At the Reflecting Pool, he recalls when he floated "water spiders" to skim the surface. Parking meters "cash my brain," Jenkins says. "I was thinking the ears for a big bunny. Or shoes, a guy lying on his back with his feet up somehow."

And when he saw the ubiquitous fiberglass pandas, he thought of making one that was "too racy -- like one the city wouldn't allow." In March, he unveiled a prostitute panda-- bear head tacked to the cast of a svelte mannequin pimped out in platform heels.

"It was still chilly and so someone put like a wool scarf around her neck that had little panda bears around it," says Victoria Reis, executive director of Transformer Gallery, which requested that Jenkins install it on its street.

Another gallery contacted him for a commission. So Jenkins purchased $1,000 worth of tape and cast an entire Honda Civic. He wrapped it in plastic, taped over that layer by layer, cut that surface off of the car and reinforced the final, transparent automobile with glass rods. Looking at the glassy husk, one might have thought that the Civic had cast off a clear shell, like a snake that molts its skin. "I was looking for the threshold," Jenkins says. The car wouldn't fit into the gallery.

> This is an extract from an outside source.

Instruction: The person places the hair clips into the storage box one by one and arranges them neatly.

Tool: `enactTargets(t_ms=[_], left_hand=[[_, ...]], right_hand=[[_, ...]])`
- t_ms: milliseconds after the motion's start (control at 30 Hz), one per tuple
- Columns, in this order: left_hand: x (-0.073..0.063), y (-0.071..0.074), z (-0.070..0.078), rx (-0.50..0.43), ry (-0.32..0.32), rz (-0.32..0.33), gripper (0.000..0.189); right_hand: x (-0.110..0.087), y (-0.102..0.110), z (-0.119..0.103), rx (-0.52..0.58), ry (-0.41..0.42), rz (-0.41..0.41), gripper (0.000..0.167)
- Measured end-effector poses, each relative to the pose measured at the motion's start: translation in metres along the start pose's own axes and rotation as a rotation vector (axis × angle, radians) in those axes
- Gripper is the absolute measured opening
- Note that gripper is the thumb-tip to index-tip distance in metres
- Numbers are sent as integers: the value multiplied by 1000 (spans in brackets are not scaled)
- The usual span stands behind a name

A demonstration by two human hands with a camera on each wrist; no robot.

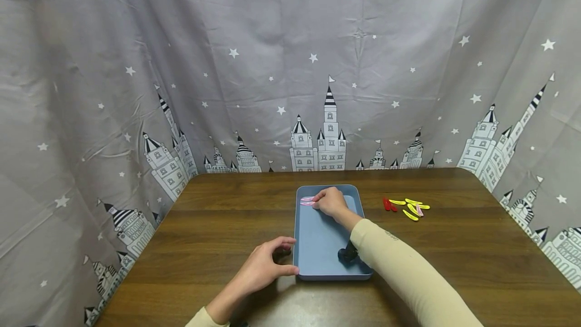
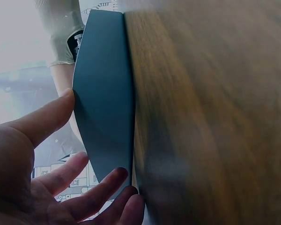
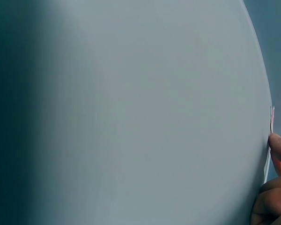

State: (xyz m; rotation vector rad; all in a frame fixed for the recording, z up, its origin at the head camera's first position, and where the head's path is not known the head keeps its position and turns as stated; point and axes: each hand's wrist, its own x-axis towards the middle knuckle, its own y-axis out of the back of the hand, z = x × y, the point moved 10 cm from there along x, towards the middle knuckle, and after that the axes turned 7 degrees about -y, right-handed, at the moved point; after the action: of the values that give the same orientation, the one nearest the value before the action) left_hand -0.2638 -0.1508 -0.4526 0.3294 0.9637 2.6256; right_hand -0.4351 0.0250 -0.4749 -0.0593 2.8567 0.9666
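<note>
A blue-grey tray [image 1: 320, 246] lies on the table. Two pink hair clips [image 1: 307, 199] lie side by side near its far left corner. My right hand [image 1: 333, 202] reaches over the tray, its thumb and finger pinching the end of the nearer pink clip [image 1: 306, 204]. In the right wrist view those fingertips [image 3: 278, 146] show at the right edge beside a sliver of pink. My left hand [image 1: 268, 264] is at the tray's left side, fingers spread and loosely bent. In the left wrist view its thumb touches the rim of the tray [image 2: 103, 93].
Right of the tray lie several yellow hair clips [image 1: 410, 215], red clips [image 1: 387, 204] and a pink clip [image 1: 419, 210]. A black wrist camera [image 1: 347, 254] hangs under the right forearm, over the tray. A grey curtain [image 1: 254, 90] stands behind the wooden table [image 1: 218, 226].
</note>
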Motion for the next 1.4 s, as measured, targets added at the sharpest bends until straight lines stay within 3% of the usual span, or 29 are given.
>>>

So much the better. To Jenkins, galleries are "aquariums," because "all art could swim out on the street, or because art's treated like little exotic fish that can't survive outside."

Turning away from a lively 3D street art community in New York, Jenkins chooses to remain a black sheep in Washington because his work wouldn't make as much sense anywhere else. He is an environmental artist, and this is his environment -- like a mash-up between typical graffiti scrawler and the urban evolution of "environmental artist" Andy Goldsworthy (whom Jenkins speaks of admirably and often).

Although Jenkins's pieces often feel silly -- parking meters as lollipops? -- they are meant to satirize objects designed by the government to restrain us. "Those lollies were outside the Department of Energy," Jenkins says. "So there was kind of a joke like: 'Where do we get our energy from? Sugar?' "

Says Jenkins: "D.C. is perfect because it's the control center."